Please refer to specific brochures for guidelines on how to secure children in cars, or visit the websites of Trygg Trafikk for helpful information, Norwegian Council for Road Safety  - Trygg Trafikk

Some of the smallest preterm infants may be especially vulnerable to infectious diseases after leaving the hospital.

To minimize the risk of exposing your baby to unnecessary infections:

  • Avoid visitors who are sick or have a cold, both children and adults.
  • Avoid taking the baby to places with a higher risk of infection, such as shopping malls or large gatherings.
  • If parents or siblings are sick:
    • Practice good hand hygiene.
    • Avoid coughing or sneezing near the baby.
    • Refrain from kissing the baby.

These precautions help protect the baby from potential infections as their immune system continues to develop.

Premature babies often experience lung problems during the newborn period.

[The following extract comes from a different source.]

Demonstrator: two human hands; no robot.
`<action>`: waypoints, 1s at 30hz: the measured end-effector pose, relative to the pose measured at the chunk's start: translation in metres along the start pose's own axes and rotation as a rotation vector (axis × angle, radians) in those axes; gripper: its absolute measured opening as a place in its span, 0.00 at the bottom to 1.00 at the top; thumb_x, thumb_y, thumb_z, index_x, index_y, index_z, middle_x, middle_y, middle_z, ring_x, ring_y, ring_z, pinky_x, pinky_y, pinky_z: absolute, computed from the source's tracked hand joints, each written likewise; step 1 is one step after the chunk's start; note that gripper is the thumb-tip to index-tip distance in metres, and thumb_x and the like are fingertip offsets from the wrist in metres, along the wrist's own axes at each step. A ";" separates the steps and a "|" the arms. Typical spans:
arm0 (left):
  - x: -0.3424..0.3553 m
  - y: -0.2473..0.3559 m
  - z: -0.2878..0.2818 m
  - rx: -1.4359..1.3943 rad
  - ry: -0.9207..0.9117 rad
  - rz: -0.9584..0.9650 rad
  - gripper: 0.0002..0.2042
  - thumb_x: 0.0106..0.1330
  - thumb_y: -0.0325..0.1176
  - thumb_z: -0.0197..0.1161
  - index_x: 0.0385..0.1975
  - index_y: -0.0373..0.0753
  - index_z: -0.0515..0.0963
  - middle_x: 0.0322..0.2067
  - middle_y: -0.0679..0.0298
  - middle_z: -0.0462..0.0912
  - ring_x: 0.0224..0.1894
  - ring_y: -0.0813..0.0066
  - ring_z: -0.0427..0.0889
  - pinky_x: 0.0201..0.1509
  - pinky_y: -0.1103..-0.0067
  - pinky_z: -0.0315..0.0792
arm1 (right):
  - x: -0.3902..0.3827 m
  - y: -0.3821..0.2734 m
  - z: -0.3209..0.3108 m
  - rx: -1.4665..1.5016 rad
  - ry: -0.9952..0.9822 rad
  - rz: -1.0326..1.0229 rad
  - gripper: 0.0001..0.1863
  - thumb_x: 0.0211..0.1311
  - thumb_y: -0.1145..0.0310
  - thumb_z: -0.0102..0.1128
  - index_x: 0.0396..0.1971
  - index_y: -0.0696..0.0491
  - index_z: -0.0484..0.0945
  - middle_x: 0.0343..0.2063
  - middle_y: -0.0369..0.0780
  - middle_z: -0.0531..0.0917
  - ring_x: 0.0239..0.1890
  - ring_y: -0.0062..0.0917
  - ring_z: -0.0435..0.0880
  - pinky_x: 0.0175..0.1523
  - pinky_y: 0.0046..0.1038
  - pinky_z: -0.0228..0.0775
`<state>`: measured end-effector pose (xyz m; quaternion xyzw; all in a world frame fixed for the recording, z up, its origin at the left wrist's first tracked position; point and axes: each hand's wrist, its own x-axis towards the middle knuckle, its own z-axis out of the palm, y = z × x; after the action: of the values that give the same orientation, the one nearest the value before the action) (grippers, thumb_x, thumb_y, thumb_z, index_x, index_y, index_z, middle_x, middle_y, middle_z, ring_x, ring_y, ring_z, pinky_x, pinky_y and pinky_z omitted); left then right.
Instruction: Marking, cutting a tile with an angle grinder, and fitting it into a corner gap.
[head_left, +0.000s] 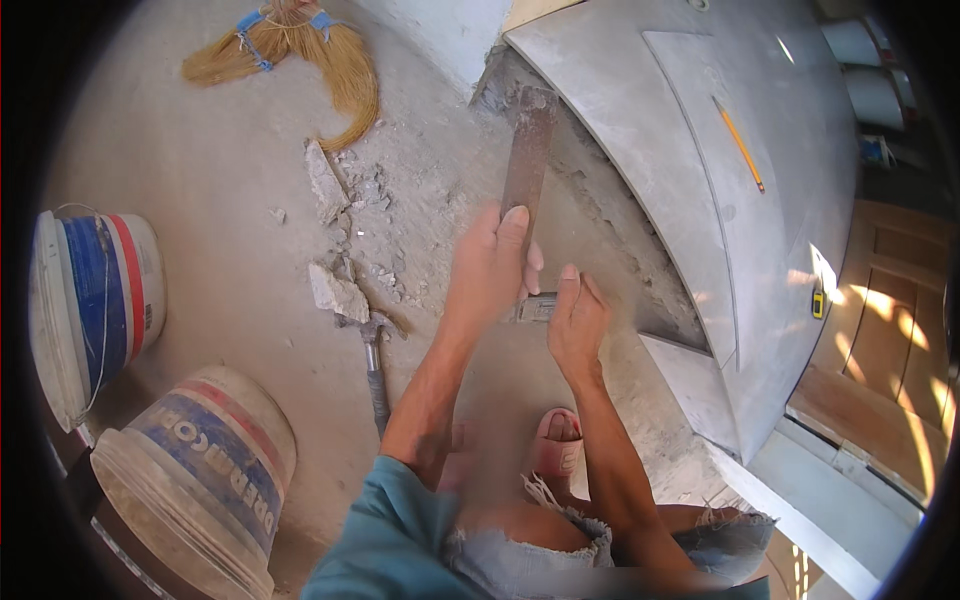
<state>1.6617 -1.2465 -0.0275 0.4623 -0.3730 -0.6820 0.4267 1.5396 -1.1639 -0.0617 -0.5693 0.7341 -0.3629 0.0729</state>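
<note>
Head view: left hand point(482, 268) near centre, fingers closed on a dark brown bar point(529, 150) pointing toward 12 o'clock. Right hand point(578, 325) just off centre at 3 o'clock, fingers closed on the end of a small grey piece point(537, 308), kind unclear. Hammer point(375, 370) on floor point(225, 170), 8 o'clock, by broken chunks point(338, 293). Broom point(340, 75) at 11, buckets point(145, 270) point(275, 415) at 8–9. Pencil point(740, 145) on grey worktop point(790, 200), 2 o'clock.
</note>
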 end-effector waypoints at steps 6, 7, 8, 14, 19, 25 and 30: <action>0.018 0.001 -0.003 -0.049 -0.013 0.081 0.17 0.78 0.44 0.48 0.35 0.35 0.72 0.18 0.66 0.76 0.14 0.81 0.73 0.17 0.81 0.67 | 0.021 -0.007 0.003 -0.042 -0.153 0.098 0.22 0.75 0.64 0.42 0.29 0.66 0.77 0.26 0.54 0.77 0.28 0.48 0.77 0.36 0.42 0.66; 0.007 -0.010 -0.001 0.001 -0.030 0.043 0.17 0.78 0.44 0.48 0.34 0.35 0.72 0.17 0.66 0.76 0.14 0.81 0.74 0.17 0.81 0.67 | 0.017 0.001 0.010 -0.038 -0.143 0.087 0.22 0.75 0.64 0.42 0.29 0.66 0.77 0.26 0.54 0.77 0.28 0.48 0.77 0.36 0.42 0.66; 0.005 -0.020 -0.001 0.051 -0.046 0.005 0.17 0.78 0.43 0.48 0.33 0.35 0.72 0.17 0.66 0.76 0.14 0.81 0.74 0.17 0.81 0.67 | 0.011 0.010 0.018 0.016 -0.033 0.025 0.22 0.75 0.64 0.42 0.28 0.66 0.76 0.25 0.53 0.76 0.27 0.48 0.76 0.35 0.42 0.65; 0.026 -0.008 -0.005 0.049 0.004 0.074 0.18 0.77 0.44 0.50 0.36 0.34 0.75 0.16 0.66 0.76 0.14 0.81 0.75 0.17 0.82 0.67 | 0.019 0.005 0.016 -0.134 -0.236 0.147 0.15 0.72 0.68 0.46 0.31 0.61 0.79 0.27 0.49 0.80 0.32 0.46 0.80 0.37 0.41 0.72; 0.007 -0.030 0.000 0.032 -0.001 0.013 0.18 0.77 0.45 0.50 0.34 0.35 0.74 0.16 0.66 0.76 0.14 0.81 0.75 0.17 0.82 0.67 | -0.003 0.016 0.015 -0.060 -0.117 0.089 0.17 0.73 0.67 0.45 0.28 0.62 0.77 0.26 0.50 0.78 0.30 0.48 0.79 0.36 0.40 0.71; 0.043 -0.011 0.001 0.016 0.027 0.081 0.19 0.77 0.47 0.49 0.34 0.35 0.74 0.16 0.66 0.76 0.13 0.81 0.74 0.17 0.81 0.67 | 0.043 0.008 0.018 -0.063 -0.162 0.109 0.21 0.75 0.65 0.41 0.33 0.65 0.79 0.27 0.53 0.78 0.31 0.49 0.78 0.37 0.42 0.68; 0.016 -0.031 0.002 0.034 0.005 0.052 0.20 0.77 0.48 0.50 0.30 0.35 0.71 0.16 0.66 0.76 0.13 0.81 0.74 0.16 0.82 0.66 | 0.006 0.026 0.024 -0.019 -0.061 0.032 0.17 0.73 0.69 0.46 0.26 0.62 0.77 0.24 0.50 0.77 0.27 0.45 0.78 0.34 0.42 0.68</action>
<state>1.6493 -1.2504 -0.0605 0.4614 -0.3950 -0.6631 0.4374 1.5297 -1.1781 -0.0930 -0.5690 0.7439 -0.3373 0.0956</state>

Some may have been on a ventilator, and some may have required oxygen for several weeks. All infants, especially preterm ones, have sensitive mucous membranes in their airways and lungs.

Due to this, they are more vulnerable to lung diseases such as bronchitis and pneumonia.

Avoid Smoking:

  • Tobacco smoke irritates the airways, so it is important to avoid smoking in the room or home where the baby is.
  • Research has shown that the nicotine content in breast milk is four times higher than in the mother's blood.

This is a strong reason to quit smoking. If quitting is not possible, it is best to smoke right after breastfeeding when the breast is empty. This allows the maximum amount of nicotine to leave the body before the next milk production for the next feeding.